Lain lagi kisah pilu yang terjadi pada satu keluarga di Palembang, yang bekerja pada perusahaan minyak di sana. Seperti diberitakan Bataviaasch handelsblad tanggal 11 Januari 1908, peristiwa terjadi saat nyonya rumah terbaring sakit. Pembantu rumah, seorang anak laki-laki hendak membuatkan kopi.

Dia hendak menyalakan kompor di dapur untuk memasak air. Karena tidak paham betul, dia mengisi kompor bukan dengan minyak tanah melainkan bensin yang disimpan tuan pemilik rumah. Saat kompor menyala terjadi ledakan hebat. Pembantu yang panik mengangkat kompor yang masih terbakar dan membawa berlari keluar.

Tuan pemilik rumah yang tengah berada di lantai atas, lari menuju dapur dengan terburu-buru menuruni tangga. Sang tuan malah menabrak pembantunya yang juga tengah berlari membawa kompor yang menyala hebat. Kompor pun jatuh, bensin yang masih tersisa tumpah mengenai keduanya, dan membakar tuan dan pembantunya sekaligus.

Keduanya menderita luka bakar hebat. Sang tuan yang mengalami luka bakar paling parah dikirim ke Batatvia untuk menjalani perawatan di Rumah Sakit Tjikini, sang pembantu dirawat di rumah sakit setempat di Palembang. Sang pembantu kemudian meninggal dunia setelah lima hari menjalani perawatan.

Peristiwa kebakaran akibat kecerobohan menyimpan bensin juga hampir membakar stasiun kereta di Kota Semarang.  Koran De Preanger-bode tanggal 21 Agustus 1908 mengisahkan seorang sersan polisi Van Wins yang sedang bertugas menemukan asap yang mengepul dari gerbong yang menyimpan kaleng-kaleng bensin yang baru saja diangkut dari pelabuhan Kalibaru.

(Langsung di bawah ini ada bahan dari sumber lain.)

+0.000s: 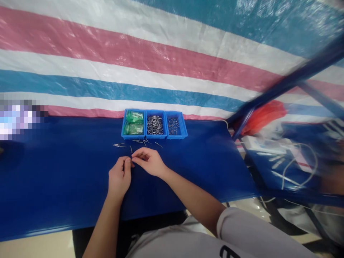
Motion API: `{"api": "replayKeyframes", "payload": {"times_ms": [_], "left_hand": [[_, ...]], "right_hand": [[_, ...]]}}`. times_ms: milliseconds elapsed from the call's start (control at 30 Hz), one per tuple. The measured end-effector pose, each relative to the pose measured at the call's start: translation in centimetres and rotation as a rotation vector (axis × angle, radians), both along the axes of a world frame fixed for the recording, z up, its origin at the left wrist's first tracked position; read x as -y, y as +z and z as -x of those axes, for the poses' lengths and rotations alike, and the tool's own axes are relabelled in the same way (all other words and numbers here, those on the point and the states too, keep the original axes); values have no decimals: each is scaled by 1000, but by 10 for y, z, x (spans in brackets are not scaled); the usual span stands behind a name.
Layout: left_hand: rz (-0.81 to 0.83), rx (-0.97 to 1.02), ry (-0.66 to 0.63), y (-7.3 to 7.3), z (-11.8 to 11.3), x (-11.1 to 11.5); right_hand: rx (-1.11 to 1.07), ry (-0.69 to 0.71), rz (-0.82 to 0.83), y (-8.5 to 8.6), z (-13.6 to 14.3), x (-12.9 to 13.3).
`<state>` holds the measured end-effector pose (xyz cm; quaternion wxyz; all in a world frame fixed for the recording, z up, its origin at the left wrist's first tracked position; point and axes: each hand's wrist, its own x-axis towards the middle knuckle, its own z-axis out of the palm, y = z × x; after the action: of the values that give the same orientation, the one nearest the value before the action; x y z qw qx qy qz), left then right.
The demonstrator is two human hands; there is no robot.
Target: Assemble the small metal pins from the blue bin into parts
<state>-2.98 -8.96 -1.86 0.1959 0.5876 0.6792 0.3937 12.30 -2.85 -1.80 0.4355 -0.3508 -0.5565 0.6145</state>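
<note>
I see left hand [119,175] and right hand [149,161] pinching one small pin [131,160] between fingertips; slip likely loses it on the desk [53,172].

Both hands [134,166] pinch small metal pin [131,160] btwn fingertips above blue table [67,172].

Blue bins [154,124] and loose pins [139,142] block ahead; table [53,172] open sideways.
</note>
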Motion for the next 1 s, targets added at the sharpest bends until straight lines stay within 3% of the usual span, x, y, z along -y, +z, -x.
{"api": "replayKeyframes", "payload": {"times_ms": [133, 633, 1000], "left_hand": [[-30, 88, -5, -2, -1, 2], [-98, 84, -29, -5, -1, 2], [-12, 20, -25, 5, 1, 2]], "right_hand": [[-22, -4, 47, 2, -1, 0], [40, -28, 10, 8, -2, 2], [253, 33, -333, 13, -9, -3]]}}
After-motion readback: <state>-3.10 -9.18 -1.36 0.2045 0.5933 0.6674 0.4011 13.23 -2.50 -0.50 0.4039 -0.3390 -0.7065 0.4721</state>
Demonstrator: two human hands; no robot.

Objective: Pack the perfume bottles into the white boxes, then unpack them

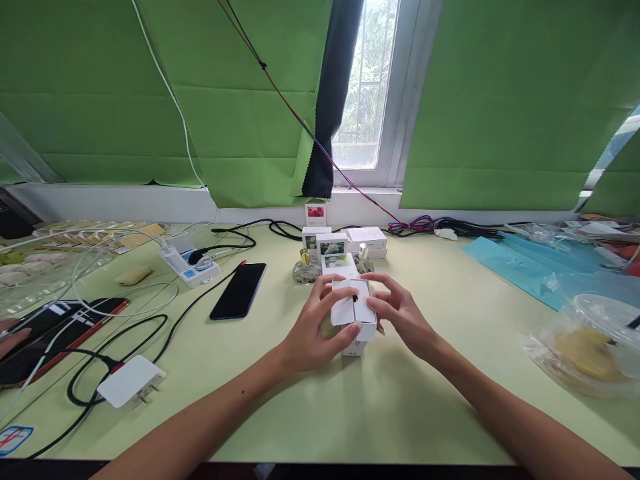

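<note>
Pale green table [385, 417] fills most of the foreground; blue plastic sheet [517, 270] off to the right; left hand [316, 327] and right hand [403, 319] both closed around one small white box [363, 315], one each side, fingers on its top; black phone [239, 291] well left of it; box sits mid-table, just in front of a gold-capped glass bottle [307, 271]; top flaps not flat, small dark gap between them; my read: flap-working step; next move calls for steady hold, light thumb pressure, thin card creases
</note>
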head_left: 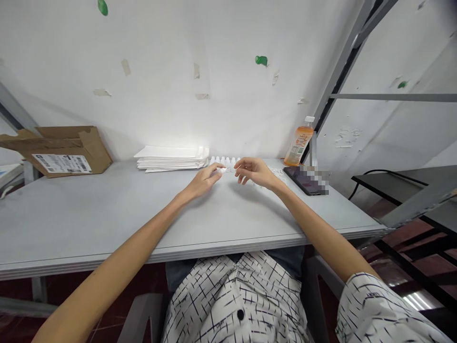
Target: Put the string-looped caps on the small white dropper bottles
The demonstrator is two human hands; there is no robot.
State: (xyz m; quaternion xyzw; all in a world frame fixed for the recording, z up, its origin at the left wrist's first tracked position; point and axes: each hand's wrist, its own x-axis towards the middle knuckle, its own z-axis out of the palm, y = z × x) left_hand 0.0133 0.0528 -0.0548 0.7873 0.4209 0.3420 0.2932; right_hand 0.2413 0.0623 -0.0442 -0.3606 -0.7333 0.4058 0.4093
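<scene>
My left hand (pixel 205 180) is above the table with thumb and index finger closed on a small white piece (pixel 223 170), too small to name more exactly. Facing it, my right hand (pixel 256 172) has loosely curved fingers set apart, and I make out nothing held in them. A row of small white pointed caps or nozzles (pixel 223 161) stands upright just behind both hands. More small clear or white bits (pixel 278 174) lie beside my right hand, partly hidden by it.
On the grey table (pixel 117 214), a stack of white envelopes or flat packs (pixel 171 158) lies left of the row. An open cardboard box (pixel 67 150) stands far left. An orange drink bottle (pixel 300 142) and a dark phone (pixel 303 180) are at right, near a metal frame (pixel 342 62).
</scene>
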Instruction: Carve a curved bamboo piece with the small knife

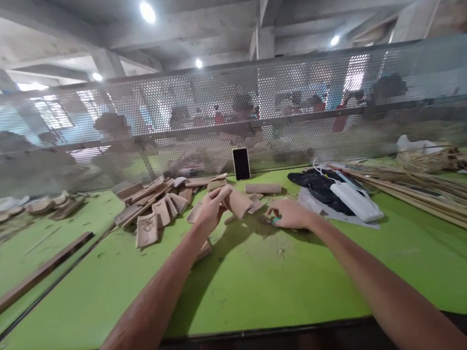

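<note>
My left hand is closed on a curved tan bamboo piece, raised over the green table with its broad face tilted. To the right, my right hand is low over the tabletop with its fingers curled. A small teal thing shows at those fingertips, too small to name. Behind the hands lies another rolled bamboo piece. Several flat and curved bamboo pieces are heaped to the left of my left hand, some leaning on each other.
A dark upright tablet or phone stands against the perforated metal screen. On the right are black cloth, a white object and long thin strips. A wooden bar lies at left. People sit beyond the screen.
</note>
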Demonstrator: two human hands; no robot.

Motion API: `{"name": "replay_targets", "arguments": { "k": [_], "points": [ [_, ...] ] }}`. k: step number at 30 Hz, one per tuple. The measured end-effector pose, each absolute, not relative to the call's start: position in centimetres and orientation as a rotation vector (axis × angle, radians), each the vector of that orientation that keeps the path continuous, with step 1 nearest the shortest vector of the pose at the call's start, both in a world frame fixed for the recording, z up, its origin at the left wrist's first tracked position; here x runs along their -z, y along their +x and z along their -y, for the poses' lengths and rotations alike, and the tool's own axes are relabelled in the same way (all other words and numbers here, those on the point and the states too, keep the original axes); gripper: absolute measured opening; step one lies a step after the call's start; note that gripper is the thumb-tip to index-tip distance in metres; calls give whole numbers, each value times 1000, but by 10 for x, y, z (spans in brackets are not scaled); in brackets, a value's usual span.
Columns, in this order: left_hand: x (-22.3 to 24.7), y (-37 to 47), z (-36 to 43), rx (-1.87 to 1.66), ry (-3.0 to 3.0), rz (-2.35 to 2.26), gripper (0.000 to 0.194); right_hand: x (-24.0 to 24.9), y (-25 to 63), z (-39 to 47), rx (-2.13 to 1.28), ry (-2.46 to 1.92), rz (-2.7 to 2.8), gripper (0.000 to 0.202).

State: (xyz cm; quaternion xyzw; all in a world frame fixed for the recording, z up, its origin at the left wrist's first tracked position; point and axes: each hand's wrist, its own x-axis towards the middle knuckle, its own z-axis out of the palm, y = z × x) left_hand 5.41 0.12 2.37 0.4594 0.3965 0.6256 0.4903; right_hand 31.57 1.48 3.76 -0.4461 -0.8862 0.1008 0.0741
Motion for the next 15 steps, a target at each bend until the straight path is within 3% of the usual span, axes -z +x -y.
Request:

Kaleng-kaleng yang penuh berisi bensin tersebut hendak dipindahkan ke dalam kereta untuk selanjutnya mengirimnya menuju Cirerbon.

Van Wins lalu mengajak orang-orang yang berada di sana untuk memindahkan semua kendaraan dan barang-barang yang gampang terbakar menjauhi gerbong yang terus mengepulkan asap tebal.  Pemadam kebakaran pun dipanggil.

Petugas pemadam tidak berani menyemprotkan air pada gerbong yang penuh asap tersebut. Khawatir, aliran air malah akan membawa bensin menyebar. Petugas hanya menyemprotkan air pada gedung terdekat, tiang telepon, dan pagar agar tidak ikut terbakar. Gerbong diputuskan dibiarkan terbakar.

Sejak sore hingga pukul sepuluh malam api berpesta melalap gerbong dan membakarnya habis. Api yang berkobar menyajikan pemandangan yang indah juga mengerikan. Setiap satu kaleng yang meledak, kolom api lalu membumbung tinggi hingga dua puluh meter menjilati langit. Ribuan orang hanya berdiri menonton.

Esoknya saat api sudah padam, ternyata belum semua kaleng terbakar. Masih tersisa tujuh kaleng bensin yang masih utuh berisi bensin, tidak ikut terbakar. Penyelidikan polisi menemukan  kesaksian seorang kuli yang melihat rembesan bensin yang bocor dari dalam kereta.

Koran Bataviaasch nieuwsblad tanggal 22 Agustus 1908 memberitakan kebakaran tersebut. Koran itu menambahkan pengangkutan kaleng-kaleng berisi bensin yang mudah terbakar dilakukan dengan ceroboh.

Pemerintah Hindia Belanda sudah menetapkan aturan yang ketat untuk menyimpan, bahkan mengangkut bensin . Stbl. 1871 nomor 166, Stbl. 1890 no 52, Stbl. 1905 no.475, Stbl. 1906 no.143, dan Stbl. 1908 no.213; yang keseluruhannya mengatur tentang impor, pengangkutan, penyimpanan, hingga bongkar muat khusus untuk bensin, bahan yang sangat mudah terbakar.